It is alleged in the answer that the plaintiff extended and postponed, for a definite time, the time of the maturity of the note, but what facts effected such a result are not shown. What promise or agreement was made is not stated. If it was a promise in terms to extend “for a definite time,” it would not have the effect of preventing the holder from suing, for any particular period; and unless the pleading state facts which would have such legal effect, it is insufficient. When a surety seeks his discharge because of extension of time of payment, he relies upon the existence of a collateral contract between his principal and his creditor, and he should state the contract, including the. promise and the consideration, so that when the facts pleaded are considered by the court it may be regarded as such a contract as will release a surety, such a contract as precludes the creditor from enforcing payment against the principal until a specified period has expired. Menifee v. Clark, 35 Ind. 304. There was no error in sustaining the demurrer to this paragraph of answer.

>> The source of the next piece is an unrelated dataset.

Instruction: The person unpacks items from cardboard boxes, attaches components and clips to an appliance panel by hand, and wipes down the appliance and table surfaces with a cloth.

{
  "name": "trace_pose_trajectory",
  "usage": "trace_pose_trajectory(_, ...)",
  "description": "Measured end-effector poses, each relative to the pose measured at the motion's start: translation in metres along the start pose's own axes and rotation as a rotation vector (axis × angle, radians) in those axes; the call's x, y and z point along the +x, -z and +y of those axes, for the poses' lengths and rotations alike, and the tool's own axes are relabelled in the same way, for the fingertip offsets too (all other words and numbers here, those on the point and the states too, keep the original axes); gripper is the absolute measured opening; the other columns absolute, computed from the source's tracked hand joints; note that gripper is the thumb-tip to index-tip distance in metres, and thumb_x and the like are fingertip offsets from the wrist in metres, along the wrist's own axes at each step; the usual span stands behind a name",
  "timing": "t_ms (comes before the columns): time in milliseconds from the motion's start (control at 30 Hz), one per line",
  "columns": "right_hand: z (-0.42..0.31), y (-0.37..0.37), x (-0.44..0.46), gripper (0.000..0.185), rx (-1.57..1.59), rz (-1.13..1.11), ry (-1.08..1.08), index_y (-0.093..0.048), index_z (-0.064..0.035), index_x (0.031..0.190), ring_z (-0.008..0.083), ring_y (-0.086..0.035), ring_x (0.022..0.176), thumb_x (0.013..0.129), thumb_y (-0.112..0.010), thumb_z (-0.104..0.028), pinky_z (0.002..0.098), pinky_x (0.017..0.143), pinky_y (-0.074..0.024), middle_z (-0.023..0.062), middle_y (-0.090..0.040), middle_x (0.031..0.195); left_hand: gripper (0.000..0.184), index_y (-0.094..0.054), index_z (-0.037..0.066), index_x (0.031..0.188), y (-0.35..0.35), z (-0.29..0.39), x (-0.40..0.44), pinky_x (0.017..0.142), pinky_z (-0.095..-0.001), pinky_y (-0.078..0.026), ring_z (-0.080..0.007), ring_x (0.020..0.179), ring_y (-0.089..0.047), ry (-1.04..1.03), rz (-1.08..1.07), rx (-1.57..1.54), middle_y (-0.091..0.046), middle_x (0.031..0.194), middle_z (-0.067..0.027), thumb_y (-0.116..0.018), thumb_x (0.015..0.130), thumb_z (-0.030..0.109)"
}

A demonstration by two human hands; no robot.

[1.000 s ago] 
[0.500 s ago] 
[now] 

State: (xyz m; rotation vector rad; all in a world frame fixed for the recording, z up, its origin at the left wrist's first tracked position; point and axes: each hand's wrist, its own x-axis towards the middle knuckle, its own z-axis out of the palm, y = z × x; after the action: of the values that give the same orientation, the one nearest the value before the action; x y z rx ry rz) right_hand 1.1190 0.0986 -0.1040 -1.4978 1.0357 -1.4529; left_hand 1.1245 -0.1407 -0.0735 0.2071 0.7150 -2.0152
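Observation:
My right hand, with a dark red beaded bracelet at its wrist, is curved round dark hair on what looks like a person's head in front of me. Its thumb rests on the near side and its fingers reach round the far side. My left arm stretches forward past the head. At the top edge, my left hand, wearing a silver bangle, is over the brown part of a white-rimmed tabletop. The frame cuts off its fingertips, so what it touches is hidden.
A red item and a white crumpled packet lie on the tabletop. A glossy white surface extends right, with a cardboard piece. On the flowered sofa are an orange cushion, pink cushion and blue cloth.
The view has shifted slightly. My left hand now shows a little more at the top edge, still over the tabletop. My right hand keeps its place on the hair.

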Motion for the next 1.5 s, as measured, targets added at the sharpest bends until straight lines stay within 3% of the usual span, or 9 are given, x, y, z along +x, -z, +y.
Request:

No question is presented relating to the form of the judgment, and no matter other than those disposed of above is before us affecting the recovery in favor of the bank against all the defendants.

In Ramsey’s cross-complaint, he set up his suretyship for Lenon, the decedent, alone, and sought to have the assets of the estate in the hands of the administrator applied first upon the judgment, before resort to the property of the *45cross-complainant. It is claimed under proper assignments of error that the court did not have jurisdiction of the person of the administrator or of Sedgwick as to the cross-action and cross-complaint of Ramsey, because there was no process issued upon the cross-complaint, and neither of the appellants appeared to it. Yo judgment was rendered against Sedgwick upon the cross-complaint, but it was found thereunder that Ramsey was surety for Lenon alone, and the judgment by default in favor of Ramsey on his cross-complaint was that he was such surety and that the property of the decedent’s estate be first exhausted before levying upon the property of Ramsey.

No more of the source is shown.